By John Kennedy
Texas Taxpayers and Research Association (TTARA)
(September 6, 2018) - In response to the U. S. Supreme Court’s South Dakota v. Wayfair decision overturning its five-decade-old stance that a seller must have an in-state physical presence before being required to collect use tax, a proposed draft revision of Rule §3.286 concerning seller’s and purchaser’s responsibilities is being circulated to the Texas Comptroller’s Business Advisory Group (BAG) and Tax Advisory Group (TAG). The agency had earlier hosted a roundtable meeting with various groups, including TTARA, before completing the draft.
As previously announced, the draft rule amends the current definition of “engaged in business” to delete any “physical presence” requirements and, instead, tracks the relevant statutory language in Tax Code §151.107. Except for deleting the physical presence test, no substantive changes are intended in what constitutes doing business in-state.

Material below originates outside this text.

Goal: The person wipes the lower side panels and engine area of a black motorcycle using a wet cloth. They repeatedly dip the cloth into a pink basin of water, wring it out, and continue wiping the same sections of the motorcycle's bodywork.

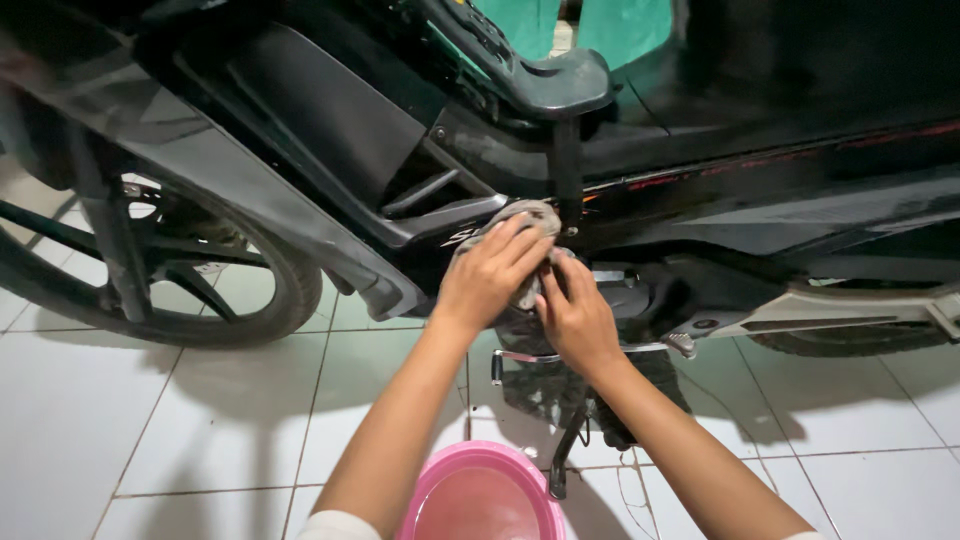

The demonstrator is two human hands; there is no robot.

However, a proposed “safe harbor” provision has been added to provide clear guidance as to what will give a remote seller nexus. The current definition of “sufficient contact with or activity within the state, as determined by state and federal law” is replaced with a sales volume threshold of $500,000 of gross revenue from in-state sales for the preceding twelve calendar months to trigger registration and collection. In setting this compliance threshold the Comptroller considered such factors as: avoiding an undue burden on interstate commerce, safe harbor thresholds established by other states, and maintaining a “level playing field” between in-state and out-of-state vendors.
Publication in the Texas Register, which begins the formal 30-day comment period, is scheduled for the end of October. The rule’s planned effective date is January 1, 2019. There will be no retroactive enforcement; compliance will be postponed until October 1, 2019 to provide time for affected remote sellers to prepare for new collection and reporting obligations.